Wednesday, January 13, 2010

Haiti: This Year's January Catastrophe

It seems like there is at least one major disaster at the begining of every year, and this year its:

And a devastating one at that. High casualty numbers are expected. So, what happens next? America comes to the rescue, that's what. American taxpayers will spend tens of millions of dollars helping the people of Haiti. The American military will soon be involved. The U.S. Southern Command was gearing up for a relief effort within hours after the earthquake. Why? Well .. because that's just what we do, that's why. Frankly I would rather see the money spent to help the innocent victims of an earthquake in a neighboring country than on enabling single mothers, drunks and druggies in this country. You see pictures of the children trapped in the rubble in Haiti and you can't help but want the do something. Not only American government, but American relief agencies will be stepping forward.

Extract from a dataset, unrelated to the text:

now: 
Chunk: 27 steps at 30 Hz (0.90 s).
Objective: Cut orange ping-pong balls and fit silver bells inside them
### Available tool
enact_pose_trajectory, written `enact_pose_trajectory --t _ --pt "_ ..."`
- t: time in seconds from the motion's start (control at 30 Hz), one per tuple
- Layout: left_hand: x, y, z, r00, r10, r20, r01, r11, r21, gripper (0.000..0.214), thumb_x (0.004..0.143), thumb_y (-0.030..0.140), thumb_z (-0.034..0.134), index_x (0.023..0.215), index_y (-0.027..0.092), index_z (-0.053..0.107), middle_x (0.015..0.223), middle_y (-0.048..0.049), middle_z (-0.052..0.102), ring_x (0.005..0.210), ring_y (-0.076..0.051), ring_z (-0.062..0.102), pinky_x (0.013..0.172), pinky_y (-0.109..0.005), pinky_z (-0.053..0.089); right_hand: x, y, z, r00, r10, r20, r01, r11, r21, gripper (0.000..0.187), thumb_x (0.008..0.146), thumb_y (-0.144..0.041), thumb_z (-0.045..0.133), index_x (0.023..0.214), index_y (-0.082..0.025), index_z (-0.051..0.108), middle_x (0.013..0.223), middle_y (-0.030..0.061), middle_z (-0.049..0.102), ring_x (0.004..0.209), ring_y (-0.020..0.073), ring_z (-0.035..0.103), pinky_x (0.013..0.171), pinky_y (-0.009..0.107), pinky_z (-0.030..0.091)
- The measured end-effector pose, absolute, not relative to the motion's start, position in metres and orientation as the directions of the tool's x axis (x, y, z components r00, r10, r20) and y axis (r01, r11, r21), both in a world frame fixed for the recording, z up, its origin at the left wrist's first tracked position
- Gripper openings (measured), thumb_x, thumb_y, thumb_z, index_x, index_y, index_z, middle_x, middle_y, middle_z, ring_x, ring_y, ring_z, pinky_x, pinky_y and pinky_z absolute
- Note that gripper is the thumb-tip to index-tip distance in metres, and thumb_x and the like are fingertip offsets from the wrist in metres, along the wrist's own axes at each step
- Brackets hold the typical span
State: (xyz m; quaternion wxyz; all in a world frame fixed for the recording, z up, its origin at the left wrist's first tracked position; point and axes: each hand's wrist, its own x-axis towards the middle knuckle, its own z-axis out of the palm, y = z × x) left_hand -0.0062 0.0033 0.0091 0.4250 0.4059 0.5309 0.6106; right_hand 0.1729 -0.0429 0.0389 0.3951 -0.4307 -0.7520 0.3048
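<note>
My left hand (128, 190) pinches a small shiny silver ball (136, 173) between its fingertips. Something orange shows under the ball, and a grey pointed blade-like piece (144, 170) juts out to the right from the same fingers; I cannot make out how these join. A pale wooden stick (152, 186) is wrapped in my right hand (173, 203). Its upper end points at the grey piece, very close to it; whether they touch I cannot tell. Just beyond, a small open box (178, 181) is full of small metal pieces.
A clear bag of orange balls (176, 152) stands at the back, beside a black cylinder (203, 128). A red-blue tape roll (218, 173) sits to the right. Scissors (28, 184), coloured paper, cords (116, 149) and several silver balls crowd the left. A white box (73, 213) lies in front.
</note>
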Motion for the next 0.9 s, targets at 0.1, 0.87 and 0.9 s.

My wife is a Red Cross volunteer ... If she wasn't involved in another project she would have been packing her bags last night. Americans will step forward .. and the world knows it and expects it. Can't help but wonder, though, what Hugo Chavez will be doing. How much aid will be coming from Fidel Castro and Venezuela's socialist whack job? Token help, at best. And what about the United Nations? Care to guess whether or not the wonderful U.N.'s efforts will exceed that done by the people of America. Right. Didn't think so. And the aftermath? Chavez and his ilk will continue to preach their anti-American rhetoric and Central American will continue to bask in its hatred of the United States. The United Nations will continue to work day-after-day on its anti-American agenda. Then ... the next time a disaster strikes ... we'll be there, as usual.

This CNN link lists resources you can use to help the people of Haiti. I urge you to chose agencies that are identified with the people of America rather than agencies affiliated with the UN. We can help without strengthening those who revile us.

Follow the link for video footage. In photos and video, I'm seeing LOTS of concrete slab structures collapsed, which means lots of people crushed and trapped. The Dominican Republic, on the same island, did not suffer nearly as much damage. That might be explained by differences in building codes, but perhaps also Haiti's proximity to the quake's epicenter.